**GOAL OF THE EXERCISE**:
Pick out all lines of the entries that include the word "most" and copy them.

**THE DATA**:

★ ★ ★ ★ ★ ★ ★

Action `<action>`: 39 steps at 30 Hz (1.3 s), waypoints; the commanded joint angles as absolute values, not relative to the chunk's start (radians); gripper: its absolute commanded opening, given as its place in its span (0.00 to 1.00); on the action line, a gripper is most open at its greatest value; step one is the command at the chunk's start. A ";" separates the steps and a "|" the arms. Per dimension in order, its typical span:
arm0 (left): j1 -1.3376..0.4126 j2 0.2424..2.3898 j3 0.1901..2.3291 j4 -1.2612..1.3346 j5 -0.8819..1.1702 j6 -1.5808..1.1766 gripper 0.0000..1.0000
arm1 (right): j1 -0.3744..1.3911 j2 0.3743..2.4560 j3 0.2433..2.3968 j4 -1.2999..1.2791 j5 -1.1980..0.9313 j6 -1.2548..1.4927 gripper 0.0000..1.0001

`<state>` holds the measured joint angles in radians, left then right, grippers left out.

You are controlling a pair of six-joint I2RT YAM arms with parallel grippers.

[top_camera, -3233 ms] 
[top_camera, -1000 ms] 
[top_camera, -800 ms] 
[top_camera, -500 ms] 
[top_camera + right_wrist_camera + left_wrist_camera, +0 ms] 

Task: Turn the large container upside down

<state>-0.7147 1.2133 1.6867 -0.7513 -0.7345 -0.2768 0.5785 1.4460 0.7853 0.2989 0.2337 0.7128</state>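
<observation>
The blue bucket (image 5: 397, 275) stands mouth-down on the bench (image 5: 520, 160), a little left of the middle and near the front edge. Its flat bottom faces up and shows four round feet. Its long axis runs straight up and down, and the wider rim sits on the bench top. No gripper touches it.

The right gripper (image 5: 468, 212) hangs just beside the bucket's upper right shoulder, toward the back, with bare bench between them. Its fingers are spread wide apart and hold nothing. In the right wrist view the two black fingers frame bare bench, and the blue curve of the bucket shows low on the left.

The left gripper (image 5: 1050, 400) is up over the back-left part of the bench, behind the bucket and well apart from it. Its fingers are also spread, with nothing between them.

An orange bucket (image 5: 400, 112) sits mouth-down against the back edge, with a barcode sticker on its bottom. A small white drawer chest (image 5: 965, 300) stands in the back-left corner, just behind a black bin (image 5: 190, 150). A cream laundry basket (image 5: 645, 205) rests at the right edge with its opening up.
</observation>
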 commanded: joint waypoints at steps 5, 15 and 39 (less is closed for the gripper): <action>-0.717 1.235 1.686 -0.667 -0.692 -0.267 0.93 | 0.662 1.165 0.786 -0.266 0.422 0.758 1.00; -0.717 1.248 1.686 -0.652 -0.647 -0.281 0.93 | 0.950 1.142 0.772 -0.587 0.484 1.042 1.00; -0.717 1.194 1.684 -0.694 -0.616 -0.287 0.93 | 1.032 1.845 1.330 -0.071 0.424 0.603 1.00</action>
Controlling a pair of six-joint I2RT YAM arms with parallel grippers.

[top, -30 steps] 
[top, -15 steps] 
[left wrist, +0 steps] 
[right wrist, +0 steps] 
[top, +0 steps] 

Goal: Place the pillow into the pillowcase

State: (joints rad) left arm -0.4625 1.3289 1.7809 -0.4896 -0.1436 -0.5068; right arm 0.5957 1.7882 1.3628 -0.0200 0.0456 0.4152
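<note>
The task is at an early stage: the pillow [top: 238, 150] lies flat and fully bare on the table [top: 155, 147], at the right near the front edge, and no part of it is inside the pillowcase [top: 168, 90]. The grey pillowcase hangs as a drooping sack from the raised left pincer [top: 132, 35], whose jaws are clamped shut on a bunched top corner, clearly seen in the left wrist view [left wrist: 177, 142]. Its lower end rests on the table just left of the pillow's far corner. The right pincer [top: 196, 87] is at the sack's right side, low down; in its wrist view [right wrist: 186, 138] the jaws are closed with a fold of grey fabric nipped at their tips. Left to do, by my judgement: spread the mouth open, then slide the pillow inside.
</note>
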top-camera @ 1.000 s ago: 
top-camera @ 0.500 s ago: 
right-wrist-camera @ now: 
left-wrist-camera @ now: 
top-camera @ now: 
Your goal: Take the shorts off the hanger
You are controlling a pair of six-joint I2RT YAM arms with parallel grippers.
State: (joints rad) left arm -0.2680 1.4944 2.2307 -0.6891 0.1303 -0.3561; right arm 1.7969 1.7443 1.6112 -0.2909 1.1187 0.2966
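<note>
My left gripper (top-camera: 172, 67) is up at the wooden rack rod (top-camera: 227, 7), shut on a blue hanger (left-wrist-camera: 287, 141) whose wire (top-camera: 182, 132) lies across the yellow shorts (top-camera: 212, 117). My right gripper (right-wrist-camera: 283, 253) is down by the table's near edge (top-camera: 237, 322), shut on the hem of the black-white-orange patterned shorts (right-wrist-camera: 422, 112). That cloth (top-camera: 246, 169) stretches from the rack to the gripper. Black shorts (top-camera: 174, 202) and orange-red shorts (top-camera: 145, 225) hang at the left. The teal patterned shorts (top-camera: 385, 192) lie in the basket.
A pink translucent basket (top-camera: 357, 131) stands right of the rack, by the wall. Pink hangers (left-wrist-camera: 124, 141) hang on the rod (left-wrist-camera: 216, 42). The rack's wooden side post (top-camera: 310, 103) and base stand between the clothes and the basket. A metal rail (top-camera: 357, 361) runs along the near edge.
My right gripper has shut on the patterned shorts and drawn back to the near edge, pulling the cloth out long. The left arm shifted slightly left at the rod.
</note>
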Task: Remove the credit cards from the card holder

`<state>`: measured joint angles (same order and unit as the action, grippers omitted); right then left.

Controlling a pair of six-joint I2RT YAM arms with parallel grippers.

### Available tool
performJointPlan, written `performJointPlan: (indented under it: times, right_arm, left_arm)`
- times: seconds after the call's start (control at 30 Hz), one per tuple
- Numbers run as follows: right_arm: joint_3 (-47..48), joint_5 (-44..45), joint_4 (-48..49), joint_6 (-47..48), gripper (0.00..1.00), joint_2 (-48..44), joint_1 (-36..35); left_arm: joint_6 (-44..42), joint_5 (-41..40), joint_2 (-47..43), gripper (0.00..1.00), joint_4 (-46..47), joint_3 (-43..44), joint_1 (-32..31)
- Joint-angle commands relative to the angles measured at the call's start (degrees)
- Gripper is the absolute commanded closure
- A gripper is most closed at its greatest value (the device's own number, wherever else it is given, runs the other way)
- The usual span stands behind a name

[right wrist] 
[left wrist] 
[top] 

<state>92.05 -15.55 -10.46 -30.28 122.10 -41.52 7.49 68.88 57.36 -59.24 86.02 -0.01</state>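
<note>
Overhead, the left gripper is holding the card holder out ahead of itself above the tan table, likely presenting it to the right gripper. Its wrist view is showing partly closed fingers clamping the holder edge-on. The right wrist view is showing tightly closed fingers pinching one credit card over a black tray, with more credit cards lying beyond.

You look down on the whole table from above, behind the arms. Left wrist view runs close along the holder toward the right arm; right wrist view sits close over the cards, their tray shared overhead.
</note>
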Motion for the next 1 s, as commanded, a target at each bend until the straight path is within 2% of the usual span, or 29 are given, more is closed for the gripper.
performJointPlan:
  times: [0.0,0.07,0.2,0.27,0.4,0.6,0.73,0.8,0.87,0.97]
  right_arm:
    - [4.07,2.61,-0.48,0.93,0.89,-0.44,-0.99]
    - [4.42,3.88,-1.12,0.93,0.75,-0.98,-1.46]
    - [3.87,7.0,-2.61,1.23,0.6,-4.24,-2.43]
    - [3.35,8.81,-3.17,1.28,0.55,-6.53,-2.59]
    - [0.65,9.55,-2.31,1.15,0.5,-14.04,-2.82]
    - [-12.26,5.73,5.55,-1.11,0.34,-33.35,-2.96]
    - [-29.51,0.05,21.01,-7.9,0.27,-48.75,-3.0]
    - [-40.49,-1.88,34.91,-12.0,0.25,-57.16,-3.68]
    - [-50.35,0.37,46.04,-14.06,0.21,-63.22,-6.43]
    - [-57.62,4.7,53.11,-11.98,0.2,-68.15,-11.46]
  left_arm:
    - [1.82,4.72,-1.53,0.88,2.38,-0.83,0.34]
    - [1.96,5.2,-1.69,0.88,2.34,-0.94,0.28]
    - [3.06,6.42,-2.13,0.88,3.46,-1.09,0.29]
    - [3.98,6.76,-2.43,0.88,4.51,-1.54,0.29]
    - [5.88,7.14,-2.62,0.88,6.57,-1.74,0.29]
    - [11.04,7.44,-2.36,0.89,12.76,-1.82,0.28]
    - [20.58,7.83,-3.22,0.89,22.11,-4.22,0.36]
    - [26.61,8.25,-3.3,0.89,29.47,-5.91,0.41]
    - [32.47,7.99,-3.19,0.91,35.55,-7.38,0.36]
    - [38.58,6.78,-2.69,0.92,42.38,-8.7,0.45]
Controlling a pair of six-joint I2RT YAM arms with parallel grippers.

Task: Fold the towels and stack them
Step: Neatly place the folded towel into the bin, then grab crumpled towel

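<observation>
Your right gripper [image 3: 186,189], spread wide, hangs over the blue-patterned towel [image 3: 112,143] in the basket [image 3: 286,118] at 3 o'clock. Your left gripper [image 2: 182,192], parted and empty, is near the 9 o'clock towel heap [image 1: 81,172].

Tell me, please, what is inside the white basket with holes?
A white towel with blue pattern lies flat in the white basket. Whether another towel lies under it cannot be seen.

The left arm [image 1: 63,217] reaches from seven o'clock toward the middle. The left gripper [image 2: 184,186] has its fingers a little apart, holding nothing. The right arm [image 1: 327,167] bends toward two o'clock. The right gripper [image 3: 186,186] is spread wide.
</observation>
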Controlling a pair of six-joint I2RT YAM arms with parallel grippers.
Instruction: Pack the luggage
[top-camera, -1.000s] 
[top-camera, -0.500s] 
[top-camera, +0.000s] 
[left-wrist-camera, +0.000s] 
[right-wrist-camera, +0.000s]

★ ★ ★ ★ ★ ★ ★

**TASK RESULT**:
Action `<action>`: 39 steps at 30 Hz (1.3 s), waypoints; the commanded joint angles as absolute values, not relative to the chunk's start (radians); gripper: its absolute commanded opening, given as its place in its span (0.00 to 1.00); on the action line, a gripper is most open at its greatest value; step one is the command at the chunk's start. A ";" separates the steps and a "|" the arms. Per dimension in order, its typical span:
- A gripper is most closed at its greatest value (the device's own number, wherever else it is given, runs the other way)

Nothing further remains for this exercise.